Machine Learning DevOps NanoDegree
This repository contains some my work from the Machine Learning DevOps Nanodegree.
The Machine Learning DevOps Engineer Nanodegree program focuses on the software engineering fundamentals needed to successfully streamline the deployment of data and machine-learning models in a production-level environment. Objectives:
- Implement production-ready Python code/processes for deploying ML models outside of cloud-based environments facilitated by tools such as AWS SageMaker, Azure ML, etc.
- Engineer automated data workflows that perform continuous training (CT) and model validation within a CI/CD pipeline based on updated data versioning
- Create multi-step pipelines that automatically retrain and deploy models after data updates
- Track model summary statistics and monitor model online performance over time to prevent model-degradation
Course 1
Clean Code Principles
Develop skills that are essential for deploying production machine learning models. First, you will put your coding best practices on autopilot by learning how to use PyLint and AutoPEP8. Then you will further expand your Git and Github skills to work with teams. Finally, you will learn best practices associated with testing and logging used in production settings to ensure your models can stand the test of time.

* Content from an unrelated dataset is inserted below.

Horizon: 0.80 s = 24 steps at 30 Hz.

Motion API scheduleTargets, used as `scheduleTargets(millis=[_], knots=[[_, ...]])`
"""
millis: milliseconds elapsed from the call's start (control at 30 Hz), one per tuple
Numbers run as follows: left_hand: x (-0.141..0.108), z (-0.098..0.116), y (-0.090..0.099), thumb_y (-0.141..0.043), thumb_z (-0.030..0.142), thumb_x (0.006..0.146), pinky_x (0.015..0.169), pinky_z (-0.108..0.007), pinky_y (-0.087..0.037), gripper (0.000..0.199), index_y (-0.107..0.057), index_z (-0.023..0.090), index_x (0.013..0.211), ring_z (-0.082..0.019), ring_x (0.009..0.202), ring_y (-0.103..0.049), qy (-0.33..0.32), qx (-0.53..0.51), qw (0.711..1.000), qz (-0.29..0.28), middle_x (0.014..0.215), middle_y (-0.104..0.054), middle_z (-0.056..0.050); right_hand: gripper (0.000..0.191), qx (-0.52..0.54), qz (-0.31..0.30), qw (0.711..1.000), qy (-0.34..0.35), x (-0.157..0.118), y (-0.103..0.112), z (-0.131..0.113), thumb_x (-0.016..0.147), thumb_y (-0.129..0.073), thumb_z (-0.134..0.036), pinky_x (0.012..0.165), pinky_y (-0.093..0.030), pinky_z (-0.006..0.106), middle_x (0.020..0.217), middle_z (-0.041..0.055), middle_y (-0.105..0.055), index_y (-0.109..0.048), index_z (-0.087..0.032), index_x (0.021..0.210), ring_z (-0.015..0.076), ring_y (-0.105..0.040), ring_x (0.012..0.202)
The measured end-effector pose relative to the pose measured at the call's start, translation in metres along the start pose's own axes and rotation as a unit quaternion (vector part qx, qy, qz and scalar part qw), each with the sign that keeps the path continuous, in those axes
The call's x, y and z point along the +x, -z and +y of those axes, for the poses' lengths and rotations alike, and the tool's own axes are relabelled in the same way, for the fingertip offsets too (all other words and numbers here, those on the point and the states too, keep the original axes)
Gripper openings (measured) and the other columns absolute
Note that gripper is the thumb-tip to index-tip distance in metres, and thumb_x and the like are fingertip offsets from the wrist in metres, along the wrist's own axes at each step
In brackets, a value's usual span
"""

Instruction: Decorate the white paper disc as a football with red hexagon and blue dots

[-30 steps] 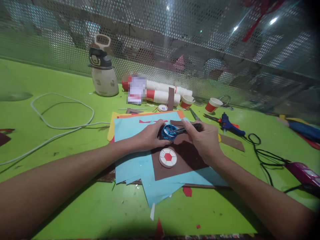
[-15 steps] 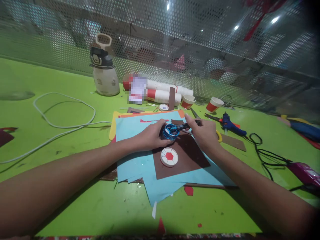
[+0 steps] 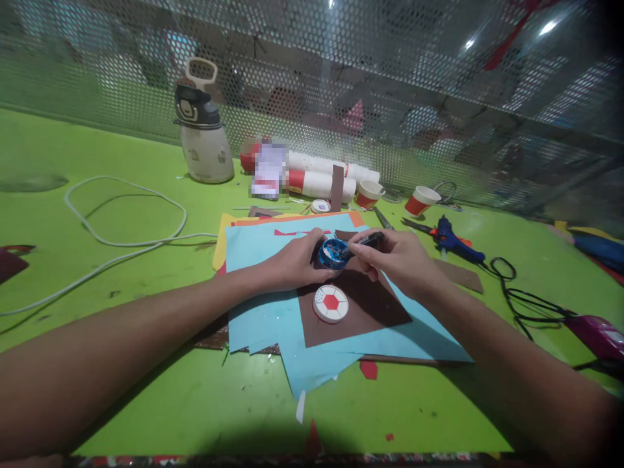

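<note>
My left hand (image 3: 299,260) is closed around a small jar (image 3: 332,261) smeared with blue inside, keeping it upright over brown paper (image 3: 355,312). Between the fingers of my right hand (image 3: 390,253) is a black marker (image 3: 368,244), slanted down to the left with its lower end at the jar's right rim. Whether that end touches the jar I cannot tell. Just below the jar lies a round white disc (image 3: 330,303) with a red hexagon and dark lines. Under the brown piece are light blue sheets (image 3: 263,318).
Behind the papers are stacked paper cups (image 3: 322,185), two single cups, one of them a red-and-white cup (image 3: 422,201), and a bottle (image 3: 207,149). A blue glue gun (image 3: 455,240) and its black cable lie to the right. A white cable (image 3: 127,244) loops on the left.
My right hand has turned and its fingers have shifted down the marker toward the jar. The marker's lower end has moved from over the jar's opening to its right rim.
</note>
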<state>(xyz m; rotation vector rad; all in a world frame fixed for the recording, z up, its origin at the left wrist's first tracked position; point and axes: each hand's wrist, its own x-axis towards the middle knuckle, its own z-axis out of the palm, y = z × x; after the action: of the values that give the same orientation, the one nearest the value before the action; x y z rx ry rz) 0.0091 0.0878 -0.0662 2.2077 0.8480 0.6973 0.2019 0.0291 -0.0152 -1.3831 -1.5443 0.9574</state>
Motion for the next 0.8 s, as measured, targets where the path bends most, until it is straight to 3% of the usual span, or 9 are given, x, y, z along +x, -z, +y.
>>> scheduleTargets(millis=[233,600,800], knots=[[0.0,0.003,0.002,-0.073,0.04,0.073,0.063,-0.029,-0.044,0.042,-0.045,0.021,0.097,-0.022,0.077,-0.063,0.003,0.004,1.0,-0.006,0.089,-0.065,-0.003,0.028,-0.113,0.066,0.984,0.122,-0.012,-0.001,-0.006,0.085,-0.064,-0.046,0.047,-0.045,0.026,0.049,-0.0042,-0.056,-0.063,-0.019,0.078,0.0114,-0.052,0.043],[0.001,0.002,0.002,-0.074,0.04,0.073,0.064,-0.03,-0.043,0.043,-0.047,0.019,0.099,-0.023,0.079,-0.063,0.003,-0.004,1.0,-0.008,0.089,-0.065,-0.004,0.028,-0.125,0.133,0.972,0.148,-0.01,0.002,-0.019,0.085,-0.064,-0.046,0.045,-0.041,0.026,0.049,-0.0035,-0.055,-0.062,-0.019,0.075,0.0109,-0.049,0.042],[0.0,0.003,0.002,-0.074,0.04,0.073,0.064,-0.03,-0.044,0.043,-0.046,0.021,0.099,-0.022,0.079,-0.063,0.005,-0.011,1.0,-0.012,0.086,-0.065,-0.002,0.033,-0.135,0.119,0.974,0.135,-0.012,0.007,-0.015,0.084,-0.064,-0.05,0.046,-0.042,0.026,0.05,-0.0037,-0.055,-0.058,-0.02,0.074,0.0114,-0.05,0.043]])
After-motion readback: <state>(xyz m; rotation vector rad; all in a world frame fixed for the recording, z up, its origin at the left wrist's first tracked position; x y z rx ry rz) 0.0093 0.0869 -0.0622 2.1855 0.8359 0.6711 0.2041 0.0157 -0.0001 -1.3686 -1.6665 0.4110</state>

Predict Customer Churn with Clean Code
Course Project:Identify credit card customers most likely to churn. The completed project will include a Python package for a machine learning project that follows coding (PEP8) and engineering best practices for implementing software (modular, documented and tested).
Course 2
Building a Reproducible Model Workflow
This course empowers the students to be more efficient, effective, and productive in modern, real-world ML projects by adopting best practices around reproducible workflows. In particular, it teaches the fundamentals of MLops and how to:
- Create a clean, organized, reproducible, end-to-end machine learning pipeline from scratch using MLflow
- Clean and validate the data using pytest
- Track experiments, code, and results using GitHub and Weights & Biases
- Select the best-performing model for production
- Deploy a model using MLflow.
Build ML Pipeline
Course Project:Write a Machine Learning Pipeline to solve the following problem: a property management in New York needs to estimate the typical price for a given property based on the price of similar properties. The company receives new data in bulk every week, so the model needs to be retrained with the same cadence, necessitating a reusable pipeline. Write an end-to-end pipeline covering data fetching, validation, segregation, train and validation, test, and release. Run it on an initial data sample, then re-run it on a new data sample simulating a new data delivery.
Course 3
Building a Reproducible Model Workflow
This course teaches students how to deploy a machine learning model into production. En route to that goal, students will learn how to put the finishing touches on a model by taking a fine-grained approach to model performance, checking bias and ultimately writing a model card. Students will also learn how to version control their data and models using Data Version Control (DVC). In the last piece of preparation for deployment, students will learn Continuous Integration and Continuous Deployment accomplished using GitHub Actions and Heroku. Finally, students will learn how to write a fast, type-checked and autodocumented API using FastAPI.
Learning outcomes:
- Performance Testing and Preparing a Model for Production
- Data and Model Versioning
- CI/CD
- API Deployment with FastAPI
Deploying a Scalable ML Pipeline in Production
Course Project:Deploy a machine learning model on Heroku. Use Git and DVC to track code, data and model while developing a simple classification model on the Census Income Data Set. After creating the model, the finalize the model for production by checking its performance on slices and writing a model card encapsulating key knowledge about the model. Implement a Continuous Integration and Continuous Deployment framework and ensure pipeline passes a series of unit tests before deployment. Lastly, an API will be written using FastAPI and tested locally. After successful deployment, the API will be tested live using the requests module.
Course 4
ML Model Scoring and Monitoring
Automate the DevOps processes required to score and re-deploy ML models. After model deployment, set up regular scoring processes, learn to reason carefully about model drift, and whether models need to be retrained and re-deployed. Diagnose operational issues with models, including data integrity and stability problems, timing problems and dependency issues. Finally, set up automated reporting with APIs
Learning outcomes:
- Model Training and Deployment
- Model Scoring and Model Drift
- Diagnosing and Fixing Operational Problems
- Model Reporting and Monitoring with APIs
Deploying a Scalable ML Pipeline in Production
Course Project:Make predictions about attrition risk in a fabricated dataset. Begin by setting up processes to ingest data and score, retrain and re-deploy ML models that predict attrition risk while writing scripts that automatically check for new data and model drift. Set up APIs that allow users to access model results, metrics and diagnostics. After completing this project, will have an end-to-end, automated ML project that performs risk assessments.